Muwaya, tomando o califado, manteve o seu poder por mais de uma década. Passando-se por líder dos muçulmanos, exigindo obediência destes, ainda que fosse indigno de tal posição, transformou o modelo de justiça e equidade do governo islâmico do Profeta (saas) em uma corte cheia de pompa e luxo, deixando seu filho Yazid como seu sucessor. Quando Yazid chegou ao poder, já era conhecido por sua vida ociosa e corrupta e por seu ódio e desprezo a família do Profeta (saas). O sangue pagão de seus antepassados derramado em luta contra Allah e seu profeta (saas) incitava-o ao desejo de vingança e em adição a isso, havia a deformação de seu caráter marcado pela ambição e a crueldade típica dos tiranos que se sucederam no poder no período omíada. Yazid escreveu ao governador de Medina exigindo o juramento de fidelidade do Imam Al Hussain (as), (o que significaria o reconhecimento moral de seu governo). Se este se negasse a isso, Yazid exigia que o governador o condenasse a morte por insubmissão ao califa.

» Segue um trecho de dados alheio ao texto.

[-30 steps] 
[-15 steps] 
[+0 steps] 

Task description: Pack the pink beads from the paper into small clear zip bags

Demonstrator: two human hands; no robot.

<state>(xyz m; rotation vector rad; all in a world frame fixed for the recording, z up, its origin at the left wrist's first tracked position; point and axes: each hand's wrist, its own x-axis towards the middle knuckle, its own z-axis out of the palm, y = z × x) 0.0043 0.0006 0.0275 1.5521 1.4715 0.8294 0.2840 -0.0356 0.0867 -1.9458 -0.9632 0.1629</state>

Imam Al Hussain (as) entendeu que era o momento de relembrar aos muçulmanos o exemplo do nobre Profeta (saas), do qual há muito haviam se afastado, deixando-se submeter a tirania e a corrupção, e reuniu seus familiares e companheiros. Dirigiu-se a Makka, onde permaneceu algum tempo. Em virtude das centenas de missivas que recebeu do povo de Kufa prestando apoio a sua causa e pedindo que os liderasse na luta contra o tirano Yazid, em 15 de Ramadan Imam Hussein (as) enviou seu primo Muslim Ibn Aquil como seu emissário.

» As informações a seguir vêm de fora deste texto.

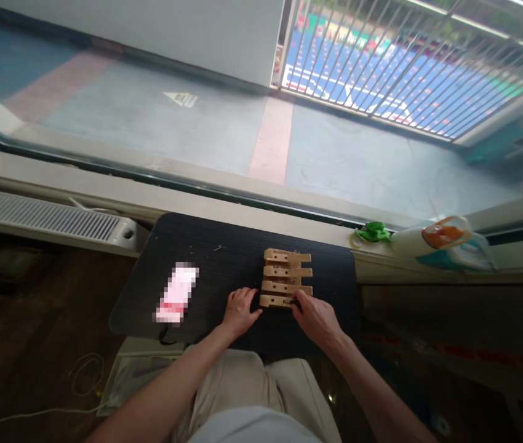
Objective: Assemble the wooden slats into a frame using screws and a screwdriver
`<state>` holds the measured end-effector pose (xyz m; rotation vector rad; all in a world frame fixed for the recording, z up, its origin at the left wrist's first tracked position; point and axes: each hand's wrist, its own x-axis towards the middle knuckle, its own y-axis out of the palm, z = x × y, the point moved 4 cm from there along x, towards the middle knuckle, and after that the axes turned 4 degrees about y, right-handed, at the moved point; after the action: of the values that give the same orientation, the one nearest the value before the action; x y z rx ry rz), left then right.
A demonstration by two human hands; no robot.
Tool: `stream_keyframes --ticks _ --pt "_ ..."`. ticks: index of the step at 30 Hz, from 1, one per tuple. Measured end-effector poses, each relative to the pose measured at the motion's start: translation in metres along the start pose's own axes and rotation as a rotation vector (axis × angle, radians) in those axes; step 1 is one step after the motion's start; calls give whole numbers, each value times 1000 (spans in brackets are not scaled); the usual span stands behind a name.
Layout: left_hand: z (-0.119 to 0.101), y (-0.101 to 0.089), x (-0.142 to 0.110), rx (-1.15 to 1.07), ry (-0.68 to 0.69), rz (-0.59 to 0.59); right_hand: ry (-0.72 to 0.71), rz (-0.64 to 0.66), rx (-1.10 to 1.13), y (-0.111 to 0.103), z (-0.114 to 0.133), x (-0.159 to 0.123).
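Note:
On the dark table lies a row of several light wooden pieces, side by side, with small drilled holes and bits of wood shavings between them. My left hand rests on the tabletop at their left end, thumb and fingers apart, by the nearest piece. At that piece's right end, my right hand is closed in a pinch around a small dark thing. Its thin end lies against the wood; its kind is too small to tell.
A blurred-out pink phone-like rectangle lies on the left of the table, and small metal bits lie farther back. A green cloth and a white bottle stand on the windowsill. A radiator is at left.

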<state>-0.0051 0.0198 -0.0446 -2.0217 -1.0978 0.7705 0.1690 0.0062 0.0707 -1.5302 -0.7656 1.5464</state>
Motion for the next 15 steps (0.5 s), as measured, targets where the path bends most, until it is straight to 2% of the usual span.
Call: stream_keyframes --ticks 6,12,15 --pt "13 10 3 -27 221 -45 -106 -20 65 -1 -15 20" --pt "29 30 -1 37 318 -142 -265 -119 109 9 -22 36" --pt "34 37 -3 68 354 -189 -295 -186 141 17 -25 41"
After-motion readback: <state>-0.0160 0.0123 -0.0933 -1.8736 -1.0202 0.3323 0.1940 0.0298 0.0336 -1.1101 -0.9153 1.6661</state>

Yazid a seu turno, pôs em ação seu serviço de espionagem, enviou homens a Makka com a missão de assassinar o Imam (as) (mesmo isto significando uma profanação da cidade sagrada). Contudo, Al Hussein (as) já havia se retirado para o Iraque com a intenção de preparar sua tropa para um confronto que era inevitável.
A traição em Kufa
Na mesquita de Kufa haviam congregado grande número de homens para a prece Maghrib. No lado de fora da mesquita um enviado do Califa lia em voz alta uma proclamação: “Deve saber o povo de Kufa que Obaidullah filho do califa Yazid, vê com desagrado que o povo tenha dado boas vindas a Muslim Ibn Aquil, emissário de Hussein, que se nega a prestar fidelidade ao califa. Portanto, informo a todos que qualquer pessoa que se associar a Muslim, será considerado rebelde contra o califa e por isso será decapitado com sua família e suas propriedades serão confiscadas.”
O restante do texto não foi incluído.